DATASET SECTION -
╔══

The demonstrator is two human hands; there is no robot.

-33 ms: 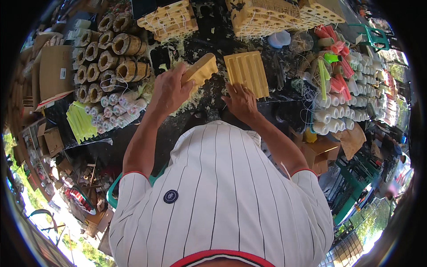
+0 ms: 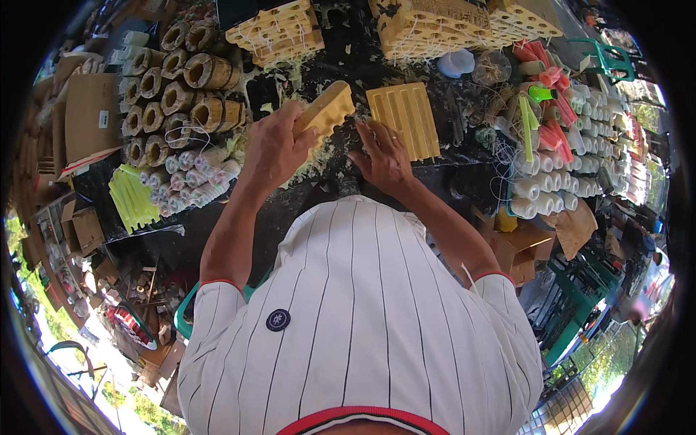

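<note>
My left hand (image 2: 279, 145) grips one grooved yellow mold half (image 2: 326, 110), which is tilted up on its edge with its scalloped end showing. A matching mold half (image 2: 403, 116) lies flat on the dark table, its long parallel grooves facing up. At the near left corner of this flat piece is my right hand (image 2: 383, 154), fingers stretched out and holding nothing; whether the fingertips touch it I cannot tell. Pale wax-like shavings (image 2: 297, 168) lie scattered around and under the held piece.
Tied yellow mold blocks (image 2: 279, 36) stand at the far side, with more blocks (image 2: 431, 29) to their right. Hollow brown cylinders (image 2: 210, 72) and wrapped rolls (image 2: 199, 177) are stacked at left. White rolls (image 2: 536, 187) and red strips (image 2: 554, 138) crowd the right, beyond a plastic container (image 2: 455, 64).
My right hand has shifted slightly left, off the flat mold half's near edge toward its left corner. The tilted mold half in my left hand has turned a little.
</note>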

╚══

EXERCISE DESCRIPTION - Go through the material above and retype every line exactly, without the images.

ANSWER TO THIS PROBLEM -
The demonstrator is two human hands; there is no robot.

-33 ms: 
+0 ms: 

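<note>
My left hand (image 2: 279, 145) grips one grooved yellow mold half (image 2: 326, 110), which is tilted up on its edge with its scalloped end showing. A matching mold half (image 2: 403, 116) lies flat on the dark table, its long parallel grooves facing up. At the near left corner of this flat piece is my right hand (image 2: 383, 154), fingers stretched out and holding nothing; whether the fingertips touch it I cannot tell. Pale wax-like shavings (image 2: 297, 168) lie scattered around and under the held piece.
Tied yellow mold blocks (image 2: 279, 36) stand at the far side, with more blocks (image 2: 431, 29) to their right. Hollow brown cylinders (image 2: 210, 72) and wrapped rolls (image 2: 199, 177) are stacked at left. White rolls (image 2: 536, 187) and red strips (image 2: 554, 138) crowd the right, beyond a plastic container (image 2: 455, 64).
My right hand has shifted slightly left, off the flat mold half's near edge toward its left corner. The tilted mold half in my left hand has turned a little.
</note>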

That finishes the output.